Néanmoins, il est impératif de respecter les règles communes et de garder une cohérence dans les décisions publiques. Ainsi le traitement doit-il être équitable quelle que soit la structure concernée et in fine quelle que soit son obédience. L’exigence dans le contrôle fait l’honneur de la puissance publique mais, une fois de plus, la même rigueur doit être requise pour juger des résiliations de contrats entre les établissements privés et l’État.
Comprendre le contexte
Concrètement, 96% de l’enseignement privé relève de l’enseignement privé catholique. C’est un fait qui s’explique assez aisément au regard du poids historique et culturel de cette religion dans notre pays au cours de sa construction.
D’ailleurs, avant la loi de séparation en 1905, il n’était essentiellement question que de la nouvelle place à laquelle l’enseignement catholique allait être assigné après des décennies de suprématie en matière d’éducation.
Aujourd’hui, la situation a changé. D’autres sensibilités religieuses ont manifesté leur volonté d’investir le champ de l’enseignement. En l’espèce, des établissements musulmans ont vu le jour ces dernières années, à Lille, Lyon ou Marseille.
Le contexte politique national et, a fortiori, international, a pu donner l’impression d’un traitement particulier de ces établissements qui seraient soumis à une plus grande surveillance. Le développement d’un Islam politique radical déployé par des extrémistes terroristes a eu des effets dévastateurs dont l’école a terriblement souffert à travers les assassinats odieux de Dominique Bernard ou de Samuel Paty.
Ces drames ont pu légitimement inciter à la plus grande vigilance avec le souci de se prémunir de toute récupération ou de toute instrumentalisation politique.
Préserver la cohésion nationale
Or, dans cette période d’instabilité que traverse notre pays, l’extrême droite n’a de cesse de pousser au chaos et à la division. Ce genre de sentiment d’injustice serait donc un élément extrêmement nocif pour l’équilibre et la cohésion de notre pays.
En l’occurrence, des atteintes à la laïcité ont été recensés dans de nombreux établissements sans pour autant donner lieu à des décisions de résiliation rapides.
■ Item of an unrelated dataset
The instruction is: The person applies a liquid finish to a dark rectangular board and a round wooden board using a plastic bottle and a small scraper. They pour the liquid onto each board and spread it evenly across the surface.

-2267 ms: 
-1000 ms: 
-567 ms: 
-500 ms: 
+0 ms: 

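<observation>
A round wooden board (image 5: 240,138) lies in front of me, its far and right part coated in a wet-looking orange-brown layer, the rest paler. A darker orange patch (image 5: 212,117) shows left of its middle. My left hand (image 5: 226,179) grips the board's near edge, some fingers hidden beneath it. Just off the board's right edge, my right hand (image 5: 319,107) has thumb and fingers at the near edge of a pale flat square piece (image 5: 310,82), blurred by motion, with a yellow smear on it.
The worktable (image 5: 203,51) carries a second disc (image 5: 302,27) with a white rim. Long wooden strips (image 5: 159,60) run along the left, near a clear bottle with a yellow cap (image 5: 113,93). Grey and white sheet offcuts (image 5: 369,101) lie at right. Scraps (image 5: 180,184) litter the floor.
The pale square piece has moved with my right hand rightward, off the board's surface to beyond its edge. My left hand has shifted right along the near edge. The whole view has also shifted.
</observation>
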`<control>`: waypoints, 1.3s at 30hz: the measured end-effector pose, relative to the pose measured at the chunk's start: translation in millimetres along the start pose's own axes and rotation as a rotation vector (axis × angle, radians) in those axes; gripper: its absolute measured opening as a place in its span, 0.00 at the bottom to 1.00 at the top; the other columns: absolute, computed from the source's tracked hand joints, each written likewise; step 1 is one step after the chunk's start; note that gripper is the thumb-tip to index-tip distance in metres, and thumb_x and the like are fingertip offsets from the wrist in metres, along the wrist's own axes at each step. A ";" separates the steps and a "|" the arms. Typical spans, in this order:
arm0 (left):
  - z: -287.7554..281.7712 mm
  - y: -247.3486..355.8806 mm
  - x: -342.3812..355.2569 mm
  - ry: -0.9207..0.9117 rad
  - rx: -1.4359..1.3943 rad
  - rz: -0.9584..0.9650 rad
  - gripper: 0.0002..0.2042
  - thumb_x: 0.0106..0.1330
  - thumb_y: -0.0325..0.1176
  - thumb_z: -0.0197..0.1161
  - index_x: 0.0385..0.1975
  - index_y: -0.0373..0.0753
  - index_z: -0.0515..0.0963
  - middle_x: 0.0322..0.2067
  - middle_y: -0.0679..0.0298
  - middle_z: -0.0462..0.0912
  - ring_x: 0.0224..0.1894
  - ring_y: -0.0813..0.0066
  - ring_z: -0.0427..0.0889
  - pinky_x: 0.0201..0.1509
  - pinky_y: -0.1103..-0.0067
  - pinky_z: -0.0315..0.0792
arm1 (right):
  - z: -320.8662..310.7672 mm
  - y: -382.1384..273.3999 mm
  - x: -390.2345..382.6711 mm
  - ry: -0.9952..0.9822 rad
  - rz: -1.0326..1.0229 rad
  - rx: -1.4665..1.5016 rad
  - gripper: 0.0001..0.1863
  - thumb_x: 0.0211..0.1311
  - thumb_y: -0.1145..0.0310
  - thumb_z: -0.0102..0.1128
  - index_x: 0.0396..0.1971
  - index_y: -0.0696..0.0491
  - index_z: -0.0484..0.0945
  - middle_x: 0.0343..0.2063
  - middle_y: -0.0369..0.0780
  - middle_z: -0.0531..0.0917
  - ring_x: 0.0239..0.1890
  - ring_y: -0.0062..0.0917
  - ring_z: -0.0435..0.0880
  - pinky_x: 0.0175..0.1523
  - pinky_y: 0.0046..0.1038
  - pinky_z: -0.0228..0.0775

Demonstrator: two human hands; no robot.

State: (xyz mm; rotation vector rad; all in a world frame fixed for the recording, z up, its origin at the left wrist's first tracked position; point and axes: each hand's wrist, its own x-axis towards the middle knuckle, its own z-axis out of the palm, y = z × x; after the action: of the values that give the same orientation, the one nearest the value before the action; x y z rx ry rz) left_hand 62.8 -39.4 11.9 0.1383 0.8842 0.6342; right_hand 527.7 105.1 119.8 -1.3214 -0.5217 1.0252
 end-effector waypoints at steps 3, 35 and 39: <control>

La médiatisation des atteintes à la laïcité dans un groupe scolaire de Pau ou les dérives avérées de certains établissements privés (comme le tristement célèbre Stanislas) n’ont pas donné lieu à des mesures définitives. Pourtant la puissance publique a montré qu’elle était capable d’opérer vite et fort quand elle le jugeait nécessaire.
Dans notre société fragile et fragmentée où les théories du complot peuvent naître facilement, où la justice et le ressentiment peut venir alimenter les désespoirs et les colères, il faut traiter ce genre de situations avec beaucoup de calme et le plus grand sérieux pour s’assurer d’une parfaite transparence et d’une totale impartialité.
Dans le cas du groupe scolaire Al-Kindi, les conclusions tirées par la commission ne sont pas à remettre en cause. Mais l’État se doit d’être exemplaire et impartial en traitant avec la même rigueur toutes les situations, qu’il s’agisse d’un établissement musulman, d’un établissement privé élitiste comme Stanislas ou tout autre groupe scolaire catholique.
Pour l’UNSA Éducation, l’école de la République demeure l’école publique laïque. La concurrence déloyale que représente le privé sous toutes ses formes accentue de manière insupportable le phénomène de ségrégation sociale. A terme, la remise en cause du financement de l’enseignement privé permettrait de clarifier la situation et d’éviter tout malentendu voire toute polémique.
Notre position de principe claire, forte et immuable ne nous empêchera pas de respecter la loi (même quand nous voulons la changer) et son caractère universel. Mais surtout, nos valeurs nous obligent à exiger, en toutes circonstances, un traitement équitable dans le respect des principes fondamentaux de notre République et ce, en recherchant de la concorde, l’unité et la cohésion sociale.